» TASK REQUIREMENTS: Find every line in the listing below that includes the word "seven", then give only how many there are.

» SUPPLIED RECORDS:
◇ ◇ ◇

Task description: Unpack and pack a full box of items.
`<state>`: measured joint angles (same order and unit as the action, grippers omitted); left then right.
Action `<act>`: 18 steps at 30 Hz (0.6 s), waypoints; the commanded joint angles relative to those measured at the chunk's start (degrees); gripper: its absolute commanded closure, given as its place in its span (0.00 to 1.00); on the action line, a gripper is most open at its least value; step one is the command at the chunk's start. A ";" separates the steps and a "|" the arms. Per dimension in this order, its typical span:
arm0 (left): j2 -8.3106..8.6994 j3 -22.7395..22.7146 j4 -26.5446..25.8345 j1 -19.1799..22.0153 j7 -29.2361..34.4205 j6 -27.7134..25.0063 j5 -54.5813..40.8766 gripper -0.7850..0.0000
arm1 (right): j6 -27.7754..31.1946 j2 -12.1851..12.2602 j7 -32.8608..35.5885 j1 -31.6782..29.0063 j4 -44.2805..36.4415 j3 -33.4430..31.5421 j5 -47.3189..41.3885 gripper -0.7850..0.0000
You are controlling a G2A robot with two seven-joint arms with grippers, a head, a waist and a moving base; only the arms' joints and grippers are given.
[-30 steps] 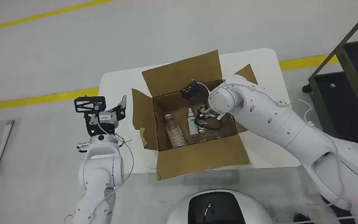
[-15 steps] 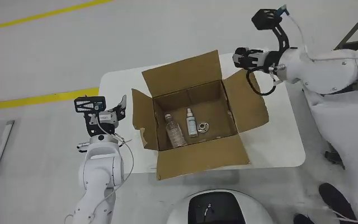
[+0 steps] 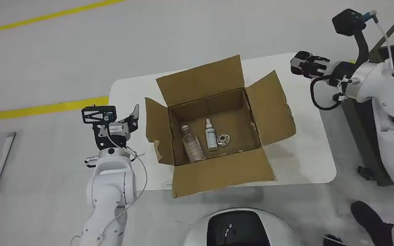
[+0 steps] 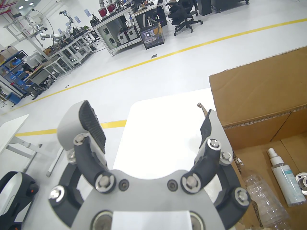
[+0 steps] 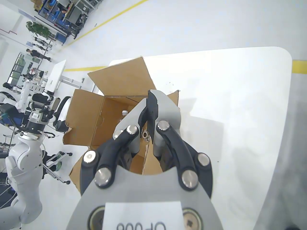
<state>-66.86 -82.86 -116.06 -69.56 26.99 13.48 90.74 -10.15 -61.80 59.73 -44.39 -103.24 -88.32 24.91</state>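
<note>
Bottle (image 3: 192, 146), clear crinkly plastic, in brown cardboard box (image 3: 203, 80) | likely light, crushable, grip mid-body | left gripper (image 4: 148, 116) wide | right gripper (image 5: 149, 104) closed

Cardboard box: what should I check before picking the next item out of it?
1. Brown cardboard box flaps folded out, opening unobstructed: ok.
2. Clear plastic bottle, white spray bottle and small round metal part lie on its floor, uncovered: ok.
3. Left gripper beside the box, jaws open: ok.
4. Right gripper away from the box, near the far corner of the white table: ok.
5. Right jaws ready to grasp: not ok, shut.
</note>
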 commanded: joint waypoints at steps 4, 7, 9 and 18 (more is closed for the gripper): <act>0.00 0.00 0.00 0.00 0.00 0.00 0.00 0.00 | 3.91 0.45 -5.53 -4.46 -0.39 -1.95 3.26 1.00; 0.00 0.00 0.00 0.00 0.00 0.00 0.00 0.00 | 7.61 0.77 -12.53 -8.58 -1.39 -4.87 5.84 1.00; 0.00 0.00 0.00 0.00 0.00 0.00 0.00 0.00 | 10.02 1.05 -16.94 -12.17 -1.26 -6.70 9.93 1.00; 0.00 0.00 0.00 0.00 0.00 0.00 0.00 0.00 | 12.96 0.68 -29.18 -24.74 2.66 -5.77 13.99 1.00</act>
<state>-66.86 -82.86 -116.06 -69.56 26.99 13.48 90.74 2.77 -61.03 30.90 -68.69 -100.88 -94.76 39.42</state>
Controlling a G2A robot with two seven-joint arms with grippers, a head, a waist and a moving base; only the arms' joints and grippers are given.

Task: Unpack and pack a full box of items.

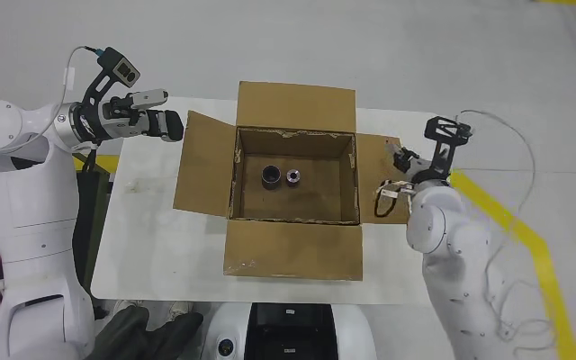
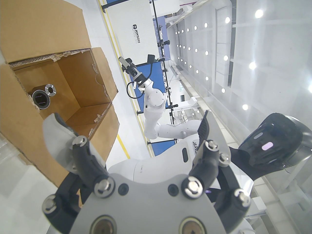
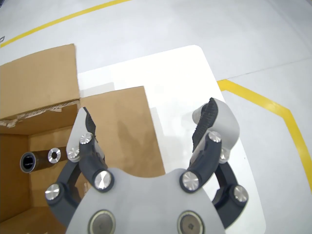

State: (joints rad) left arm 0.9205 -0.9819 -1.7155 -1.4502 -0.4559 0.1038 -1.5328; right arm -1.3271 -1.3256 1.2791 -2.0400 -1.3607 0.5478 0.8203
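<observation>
An open cardboard box (image 1: 293, 254) stands mid-table with all flaps spread. Inside on its floor are a dark cylinder (image 1: 270, 175) and a small silver-topped cylinder (image 1: 292, 176), side by side; both also show as the dark cylinder (image 2: 40, 98) (image 3: 27, 162) and the silver one (image 2: 50, 89) (image 3: 54, 155). My left gripper (image 1: 174, 125) hovers off the box's left flap, open and empty (image 2: 126, 127). My right gripper (image 1: 397, 164) hangs over the right flap (image 3: 126, 132), open with nothing between its fingers (image 3: 148, 120).
The white table (image 1: 144, 252) has bare room to the left of the box and a narrow strip on its right. Yellow floor lines (image 1: 504, 225) run past the right table edge.
</observation>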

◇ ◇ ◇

» SOLVED PROBLEM: 2